[Work required]: Reproduce the data exactly; no word may be added or dropped.

[Supplied material]:
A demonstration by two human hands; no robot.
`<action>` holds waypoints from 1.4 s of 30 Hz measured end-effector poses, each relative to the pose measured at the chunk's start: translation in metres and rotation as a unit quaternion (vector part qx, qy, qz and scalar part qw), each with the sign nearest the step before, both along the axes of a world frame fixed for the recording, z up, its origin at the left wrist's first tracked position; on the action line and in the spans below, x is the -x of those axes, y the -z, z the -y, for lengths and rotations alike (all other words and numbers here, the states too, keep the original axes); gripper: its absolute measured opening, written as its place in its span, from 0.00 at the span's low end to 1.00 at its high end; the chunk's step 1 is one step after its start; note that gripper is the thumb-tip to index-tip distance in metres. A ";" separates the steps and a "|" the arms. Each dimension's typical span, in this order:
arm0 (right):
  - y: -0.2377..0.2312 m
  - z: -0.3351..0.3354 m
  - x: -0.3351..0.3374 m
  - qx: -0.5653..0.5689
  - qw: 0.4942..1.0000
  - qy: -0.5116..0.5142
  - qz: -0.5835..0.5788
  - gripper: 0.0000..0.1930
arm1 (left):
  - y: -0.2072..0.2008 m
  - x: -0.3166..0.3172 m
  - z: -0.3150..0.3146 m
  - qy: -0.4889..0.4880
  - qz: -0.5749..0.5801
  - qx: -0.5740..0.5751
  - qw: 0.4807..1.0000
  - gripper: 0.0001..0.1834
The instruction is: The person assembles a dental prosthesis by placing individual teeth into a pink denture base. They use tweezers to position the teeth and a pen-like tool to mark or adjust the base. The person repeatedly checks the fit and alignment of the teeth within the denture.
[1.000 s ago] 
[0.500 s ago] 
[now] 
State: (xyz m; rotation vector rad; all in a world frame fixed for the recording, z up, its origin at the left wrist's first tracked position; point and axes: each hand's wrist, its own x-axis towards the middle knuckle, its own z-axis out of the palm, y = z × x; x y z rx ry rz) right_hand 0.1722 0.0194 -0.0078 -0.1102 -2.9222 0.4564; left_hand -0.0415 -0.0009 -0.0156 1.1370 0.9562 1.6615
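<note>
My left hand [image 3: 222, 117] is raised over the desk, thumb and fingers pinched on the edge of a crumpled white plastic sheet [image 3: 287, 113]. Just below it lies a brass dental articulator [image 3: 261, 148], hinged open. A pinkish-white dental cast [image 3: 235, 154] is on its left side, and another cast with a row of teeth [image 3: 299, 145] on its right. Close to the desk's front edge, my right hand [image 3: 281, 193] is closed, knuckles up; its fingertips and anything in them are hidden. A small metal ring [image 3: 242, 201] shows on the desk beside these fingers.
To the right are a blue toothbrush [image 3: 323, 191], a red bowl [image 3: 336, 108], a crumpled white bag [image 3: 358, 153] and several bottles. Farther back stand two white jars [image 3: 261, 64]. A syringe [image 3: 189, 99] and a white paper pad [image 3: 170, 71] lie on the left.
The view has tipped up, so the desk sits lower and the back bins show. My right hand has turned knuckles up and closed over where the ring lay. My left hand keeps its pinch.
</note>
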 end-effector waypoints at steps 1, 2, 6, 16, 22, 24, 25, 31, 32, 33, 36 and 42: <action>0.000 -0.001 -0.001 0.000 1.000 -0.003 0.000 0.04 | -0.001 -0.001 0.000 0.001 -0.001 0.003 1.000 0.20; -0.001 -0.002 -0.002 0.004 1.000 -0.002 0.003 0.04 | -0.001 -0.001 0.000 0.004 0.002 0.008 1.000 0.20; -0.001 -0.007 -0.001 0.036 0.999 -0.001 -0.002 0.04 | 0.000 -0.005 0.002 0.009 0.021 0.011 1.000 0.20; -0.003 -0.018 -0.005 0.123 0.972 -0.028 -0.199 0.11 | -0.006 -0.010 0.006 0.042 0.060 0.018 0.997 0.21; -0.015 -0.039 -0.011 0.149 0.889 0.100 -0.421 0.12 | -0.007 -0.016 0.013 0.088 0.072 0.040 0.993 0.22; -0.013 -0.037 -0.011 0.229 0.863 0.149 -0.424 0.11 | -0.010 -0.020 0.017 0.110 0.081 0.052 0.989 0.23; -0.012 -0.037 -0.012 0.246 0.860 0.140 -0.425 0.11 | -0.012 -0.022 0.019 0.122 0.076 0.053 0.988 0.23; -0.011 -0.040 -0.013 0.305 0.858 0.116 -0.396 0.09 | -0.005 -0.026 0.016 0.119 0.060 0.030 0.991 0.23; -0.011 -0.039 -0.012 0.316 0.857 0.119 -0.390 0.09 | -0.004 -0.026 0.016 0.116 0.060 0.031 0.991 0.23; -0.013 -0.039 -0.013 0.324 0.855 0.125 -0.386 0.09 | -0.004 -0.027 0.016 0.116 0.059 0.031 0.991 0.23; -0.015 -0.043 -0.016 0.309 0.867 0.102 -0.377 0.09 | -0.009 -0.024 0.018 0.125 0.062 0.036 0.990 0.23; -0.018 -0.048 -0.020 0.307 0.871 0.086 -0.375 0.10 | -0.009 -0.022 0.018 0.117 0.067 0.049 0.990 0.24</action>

[Answer box]:
A demonstration by two human hands; no robot.
`<action>` holds waypoints from 1.4 s of 30 Hz measured end-effector poses, each relative to the pose measured at the chunk's start: translation in metres and rotation as a unit quaternion (vector part qx, qy, qz and scalar part qw), each with the sign nearest the step before, both along the axes of a world frame fixed for the recording, z up, its origin at the left wrist's first tracked position; on the action line and in the spans below, x is the -x of those axes, y the -z, z the -y, for lengths and rotations alike (all other words and numbers here, the states too, keep the original axes); gripper: its absolute measured opening, written as its place in its span, from 0.00 at the span's low end to 1.00 at its high end; the chunk's step 1 is one step after its start; note that gripper is the thumb-tip to index-tip distance in metres. A ";" separates the steps and a "|" the arms. Each dimension's typical span, in this order:
arm0 (right):
  - y: -0.2377..0.2312 m
  - z: -0.3351..0.3354 m
  - x: -0.3351..0.3374 m
  - qx: -0.5653..0.5689
  - qw: 0.4942..1.0000
  - qy: -0.5116..0.5142
  - qz: -0.5835..0.5788
  - gripper: 0.0000..0.1930
arm1 (left):
  - y: -0.2072..0.2008 m
  - x: -0.3166..0.3172 m
  - z: -0.3150..0.3146 m
  - qy: -0.4889..0.4880
  - qz: -0.5749..0.5801
  - qx: -0.5740..0.5751
  - qw: 0.4807..1.0000
  - gripper: 0.0001..0.1834
The instruction is: The person assembles a dental prosthesis by placing individual teeth into a pink denture base. They use tweezers to position the teeth and a pen-like tool to mark or adjust the base. The person repeatedly checks the fit and alignment of the teeth within the denture.
[1.000 s ago] 
[0.500 s ago] 
[now] 
State: (xyz m; rotation vector rad; all in a world frame fixed for the recording, z up, its origin at the left wrist's first tracked position; point and axes: each hand's wrist, its own x-axis towards the middle knuckle, its own z-axis out of the palm, y = z × x; x y z rx ry rz) right_hand 0.1722 0.0194 -0.0078 -0.1102 -2.9222 0.4564; left_hand -0.0415 -0.0009 -0.0156 1.1370 0.9562 1.6615
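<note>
My left hand [image 3: 222, 117] is raised over the desk, thumb and fingers pinched on the edge of a crumpled white plastic sheet [image 3: 287, 113]. Just below it lies a brass dental articulator [image 3: 261, 148], hinged open. A pinkish-white dental cast [image 3: 235, 154] is on its left side, and another cast with a row of teeth [image 3: 299, 145] on its right. Close to the desk's front edge, my right hand [image 3: 281, 193] is closed, knuckles up; its fingertips and anything in them are hidden. A small metal ring [image 3: 242, 201] shows on the desk beside these fingers.
To the right are a blue toothbrush [image 3: 323, 191], a red bowl [image 3: 336, 108], a crumpled white bag [image 3: 358, 153] and several bottles. Farther back stand two white jars [image 3: 261, 64]. A syringe [image 3: 189, 99] and a white paper pad [image 3: 170, 71] lie on the left.
The view has tipped up, so the desk sits lower and the back bins show. My right hand has turned knuckles up and closed over where the ring lay. My left hand keeps its pinch.
</note>
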 end-effector waypoints at steps 1, 2, 6, 16, 22, 24, 25, 31, 32, 33, 36 and 42: <action>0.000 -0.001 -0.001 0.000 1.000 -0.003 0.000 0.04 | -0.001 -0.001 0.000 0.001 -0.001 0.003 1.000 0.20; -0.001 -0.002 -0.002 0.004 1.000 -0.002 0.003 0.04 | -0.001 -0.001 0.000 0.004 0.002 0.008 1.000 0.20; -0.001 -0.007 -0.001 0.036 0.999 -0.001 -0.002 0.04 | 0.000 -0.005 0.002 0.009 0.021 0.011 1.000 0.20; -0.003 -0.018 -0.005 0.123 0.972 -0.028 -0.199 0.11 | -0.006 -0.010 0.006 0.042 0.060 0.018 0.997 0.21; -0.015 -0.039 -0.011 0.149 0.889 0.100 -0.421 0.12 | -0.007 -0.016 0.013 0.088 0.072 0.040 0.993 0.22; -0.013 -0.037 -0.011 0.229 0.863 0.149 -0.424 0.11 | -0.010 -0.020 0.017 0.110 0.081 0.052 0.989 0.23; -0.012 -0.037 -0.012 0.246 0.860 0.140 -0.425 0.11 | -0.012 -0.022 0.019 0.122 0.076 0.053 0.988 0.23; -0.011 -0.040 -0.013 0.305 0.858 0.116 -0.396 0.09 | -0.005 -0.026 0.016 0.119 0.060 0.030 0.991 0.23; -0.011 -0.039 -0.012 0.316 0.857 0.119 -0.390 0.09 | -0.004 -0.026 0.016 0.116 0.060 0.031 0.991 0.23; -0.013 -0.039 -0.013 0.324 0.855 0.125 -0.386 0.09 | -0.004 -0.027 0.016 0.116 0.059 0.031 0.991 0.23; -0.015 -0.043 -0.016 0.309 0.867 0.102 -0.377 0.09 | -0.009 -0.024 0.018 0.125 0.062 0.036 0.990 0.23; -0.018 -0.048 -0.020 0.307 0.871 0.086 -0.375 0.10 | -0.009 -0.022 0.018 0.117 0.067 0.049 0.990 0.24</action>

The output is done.